それまでベニスプロジェクトと呼ばれた隠密計画のお面を脱ぎ、今年一月にその正体を明らかにしたJoostだが、いよいよ本格運営開始のようである。

私はモニターの一人としてその進捗状況を見守ってきたが、最近、「何人でも友人・知人を招待しても良いですよ」とのお知らせメールが届いた。更にモニターの数を大幅に増やし、P2P参加の裾野を広げる動きと思われる。

放送される内容も日々充実しつつあり、現在ではNational Geographicの映像などが楽しめる。

先日は欧州や米国、中国の有名なベンチャーキャピタルなどが総額4千5百万ドルの投資を決定した。欧州からはIndex Ventures、米国からはSecoia Capitals、中国からはLi Ka Shing Foundation等が出資する。日本のベンチャーキャピタルの名前がないのが、いつもながら淋しい。

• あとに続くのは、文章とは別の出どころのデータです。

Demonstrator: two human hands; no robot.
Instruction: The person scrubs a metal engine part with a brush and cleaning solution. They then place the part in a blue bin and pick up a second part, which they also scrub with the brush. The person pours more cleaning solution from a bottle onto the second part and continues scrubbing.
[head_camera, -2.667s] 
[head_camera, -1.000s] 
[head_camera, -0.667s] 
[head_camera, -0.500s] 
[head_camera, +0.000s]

投資した企業の中には映像コンテンツを持つ、CBSやViacomも入っている。Joost側の狙いは、一挙に世界規模にまで事業を拡大することと、十分なコンテンツを獲得することである。

CBSは2千時間に及ぶ同社のコンテンツをJoostに提供すると言う。

また、Viacomは若者に人気のあるMTVやパラマウント映画の親会社であるが、Joostには事業資金とコンテンツを提供する一方、YouTubeに対しては現在、著作権侵害として訴訟中である。

著作権保護を宣言しているJoostには、それ以外にWarner Brothersのテレビ部門などからも映像が提供されている。

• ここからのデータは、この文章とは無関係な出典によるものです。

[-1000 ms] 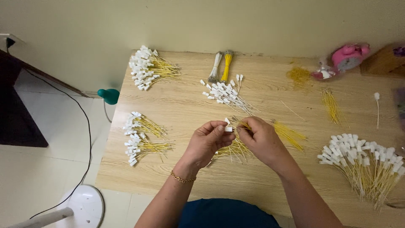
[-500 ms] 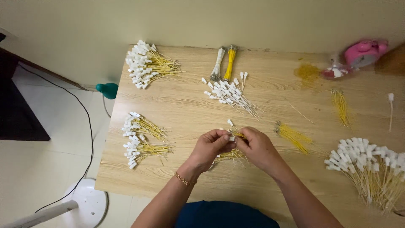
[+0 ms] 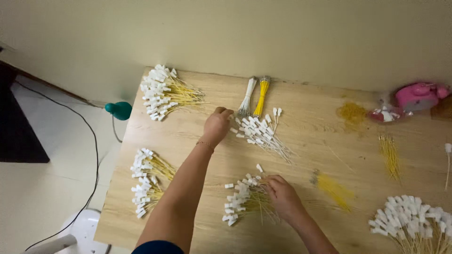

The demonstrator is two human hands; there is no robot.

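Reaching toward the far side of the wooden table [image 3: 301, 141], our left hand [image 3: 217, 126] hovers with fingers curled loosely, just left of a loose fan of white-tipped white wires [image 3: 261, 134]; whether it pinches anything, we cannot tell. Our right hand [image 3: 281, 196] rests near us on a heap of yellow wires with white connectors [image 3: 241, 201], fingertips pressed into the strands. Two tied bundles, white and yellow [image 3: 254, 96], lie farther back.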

Joostは世界で初めて高品質のフルスクリーン映像を、インターネットを通じて配信する新しい時代のテレビ局であるが、配信コストを抑えるためにP2P技術を活用する。

Joostの卓越したP2P技術は、共同経営者であるJanus Friisと Niklas ZennströmがSkypeの成功で世界中に証明済みである。Joostは従来のテレビ放送とは違い、いつでも好きな時に好きな場所で番組を楽しめる視聴者主導のスタイルをとる。

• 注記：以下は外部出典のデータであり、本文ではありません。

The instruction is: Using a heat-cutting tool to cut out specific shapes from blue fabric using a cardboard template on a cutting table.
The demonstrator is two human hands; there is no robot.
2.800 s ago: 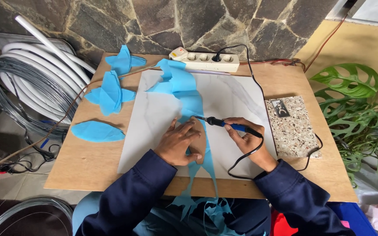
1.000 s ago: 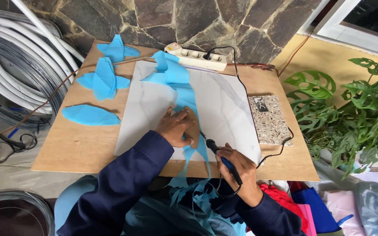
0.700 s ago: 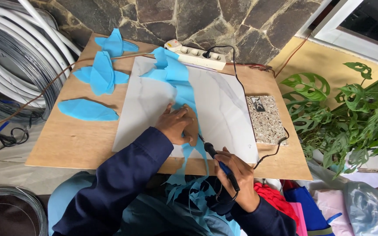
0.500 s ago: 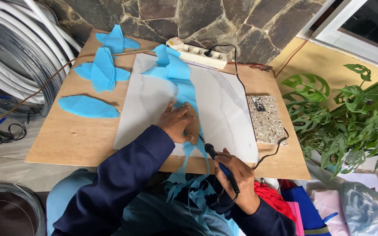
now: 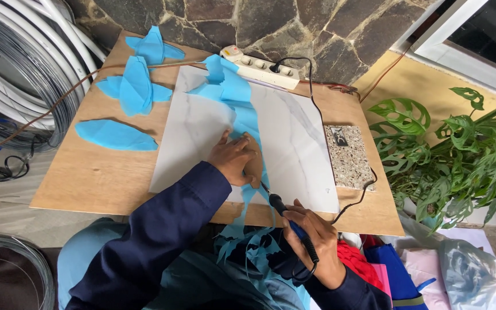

また、インターネットの性質をフルに活用し、双方向性かつリアルタイムのコミュニケーションなども実現するだろう。

映像は全て無料で提供され、広告収入で運営される。すでに広告主としてコカコーラや、ヒューレット・パッカード、インテル、ナイキ、更にはモトローラ、ソニー、ユナイテッド航空、マイクロソフトなど32の大手企業が名を連ねている。中にはThe United States Army(米国陸軍)なども入っている。これからどんどんスポンサーは増えていくだろう。


Joostとコンテンツ提供者は、広告収入を分け合う形になる。今後、既存のテレビ局とJoostを皮切りとするインターネット・テレビ局は、どのように共存していくのだろうか? 大いに注目される点である。

放送と通信の融合が現実のものとなりつつある米国に比べると、日本の動きは遅い。映像の著作権管理の問題でも大きく遅れ、時代にそぐわない古い体制のままである。

アナログとデジタル、国内と国外、放送と通信、その境界は日に日に、それも急速にボーダーレス化する世界の動きの中で、母国日本だけがあまりにもスローに見える。

世界が繋がるインターネット時代においては、国ごとのサービス領域という考え方は古いものになってしまう。

ひとたび、頭に鉢巻を締めれば、ブロードバンドの品質や価格も一挙に世界のトップに立った日本である。

日本のテレビ局は通信(ブロードバンド)を過度に怖れる事なく、積極的にインターネット放送に取り組んだほうがいい。それしか道はない。早目に自ら働きかけることで勝機が見出せるであろう。なぜなら、通信はツールにすぎなく、コンテンツを持つ放送の側が本当は強い立場にあるのだから。

米国のテレビ局も、昨年の秋ぐらいまでは通信を敵視し怖れていたが、彼らはこのままでは通信の発展をとどめる事は出来ないと判断し、去年の冬あたりから一斉に通信陣営(Joost等)との提携を開始した。

人々のライフスタイル変化を受け、米国では、従来の午後7時・8時台がゴールデンタイムという認識は過去のものとなっている。特に若い層はテレビ離れが激しい。

そのような現実から、今後人気を呼ぶと思われるのは、好きな時に好きな場所で楽しめるインターネットTVである。

今までは技術的な難点が多々あったが、現在ではそれが大きく改善され、品質の点で、従来の放送に追いついたといえる。

ここで一斉に金と人材が、インターネット映像配信分野に殺到し始めている。遅かれ早かれこの動きは日本に飛び火することだろう。もう止められない世界の趨勢である。

日本のテレビ局には、放送と通信の融合、著作権処理の簡略化などに、早く本腰で取り組むことを切望している。そうでないと、欧米のみならず、韓国や中国などにもその後塵を拝することになりかねない。